Barclays' research also found an increase in bankruptcy, foreclosure and REO readings across all index series, "offsetting some of the improvement in 60- and 90-day delinquencies. The foreclosure bucket growth rates have moderated somewhat, but REO increases accelerated across the board," Barclays wrote.

While JPMorgan Securities analysts also noted a slowdown in month-over-month 60+ delinquencies, with the exception of ABX.06-2 for the second month in a row, they pointed out that absolute delinquencies are still trending upward. Losses are still in their early stages, according to the bank, but have consistently increased for the past few months.

The bank also noted that the slow one-month CPRs show limited refinancing options for subprime borrowers. Perhaps most distressing, JPMorgan wrote, is that "lower interest rates are unlikely to stimulate refinance activities, especially in the context of mark-to-market LTVs and near-elimination of many subprime loan products."

Prepayments have slowed significantly from historical levels, according to the latest remittance data. The 06-2 index has lower reset prepayment speeds than the 06-1 index, according to Merrill Lynch analysts. "Given the limited refinancing opportunities available, prepay speeds are commensurate with the environment," they wrote.

Aggregate prepayment speeds were reported at 24 CPR at 32 WALA, 28 CPR at 27 WALA, 16 CPR at 20 WALA and 11 CPR at 15 WALA for Series 06-1, 06-2, 07-1 and 07-2, respectively, according to Barclays.

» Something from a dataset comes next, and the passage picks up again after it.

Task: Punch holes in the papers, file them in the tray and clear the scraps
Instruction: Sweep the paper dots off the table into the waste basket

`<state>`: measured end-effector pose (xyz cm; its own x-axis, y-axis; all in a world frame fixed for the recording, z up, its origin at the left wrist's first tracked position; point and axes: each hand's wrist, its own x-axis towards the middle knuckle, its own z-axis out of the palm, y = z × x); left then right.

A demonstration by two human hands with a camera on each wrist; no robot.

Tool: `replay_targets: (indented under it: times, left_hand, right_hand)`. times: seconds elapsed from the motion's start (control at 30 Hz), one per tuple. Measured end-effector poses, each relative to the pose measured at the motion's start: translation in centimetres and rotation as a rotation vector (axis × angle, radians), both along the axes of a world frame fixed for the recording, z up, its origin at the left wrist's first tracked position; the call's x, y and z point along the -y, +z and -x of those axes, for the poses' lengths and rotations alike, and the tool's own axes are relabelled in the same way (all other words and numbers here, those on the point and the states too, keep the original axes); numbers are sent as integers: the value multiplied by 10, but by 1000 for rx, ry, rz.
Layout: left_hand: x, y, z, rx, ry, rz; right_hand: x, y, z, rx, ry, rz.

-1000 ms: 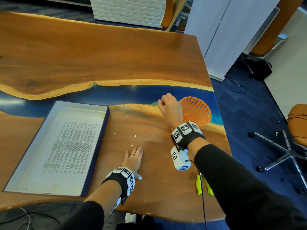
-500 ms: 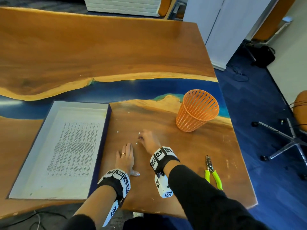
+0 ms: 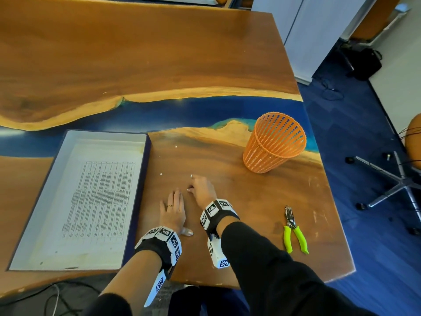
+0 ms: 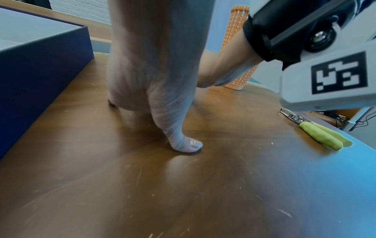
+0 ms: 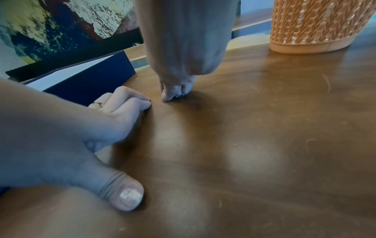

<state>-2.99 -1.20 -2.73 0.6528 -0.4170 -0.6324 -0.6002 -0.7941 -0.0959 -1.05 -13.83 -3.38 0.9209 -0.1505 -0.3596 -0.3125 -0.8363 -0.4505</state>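
A navy tray [image 3: 139, 201] at the left holds a printed paper [image 3: 98, 197]. Tiny white paper scraps [image 3: 160, 173] dot the wood between the tray and the orange mesh basket [image 3: 273, 142]. My left hand [image 3: 173, 208] lies flat on the table, fingers straight, thumb [image 4: 185, 145] spread out. Just right of it my right hand [image 3: 190, 189] is curled, with thumb and fingertips [image 5: 173, 94] pinched together on the tabletop where a white speck shows in the head view. The scrap itself is mostly hidden by the fingers.
A hole punch with green handles [image 3: 293, 229] lies near the table's right front corner. The basket [image 5: 317, 24] stands upright behind the right hand. Beyond the table's right edge are blue carpet and a chair base [image 3: 391, 185].
My right hand has come back from over the basket to the tabletop beside the left hand and pinched down there. The left hand stayed flat in place.
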Motion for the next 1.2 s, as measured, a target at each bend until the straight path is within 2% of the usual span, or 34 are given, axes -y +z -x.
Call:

The low prepayments will lead to increased delinquencies among borrowers who have already reset.

Looking at the GSEs, Morgan Stanley expects single-family delinquency rates for Fannie Mae and Freddie Mac to have risen in January, although the numbers will not be released until late March. But using the available securitization data, Morgan Stanley forecasts Freddie Mac's delinquency rate to increase to 0.73% in January from 0.65% the previous month.

Fannie Mae's delinquency rate, meanwhile, will see an uptick to 1.22% from 1.10%, according to the analysts. Morgan Stanley also reported that the delinquency rates for Alt-A and prime continue to accelerate while rates for subprime have been increasing at a "more or less" steady rate over the past few months.

In addition to the increased delinquencies and losses, JPMorgan found a distressing number of modified loans that have defaulted again after receiving a loan modification. In ABX 06-1, about 18% of the 152 modified loans have re-defaulted; in ABX 06-2, nearly 38% of the 116 modified loans have re-defaulted.

"While it is still very early into the loan modification process and the sample pool is quite small, such results are not encouraging," JPMorgan wrote.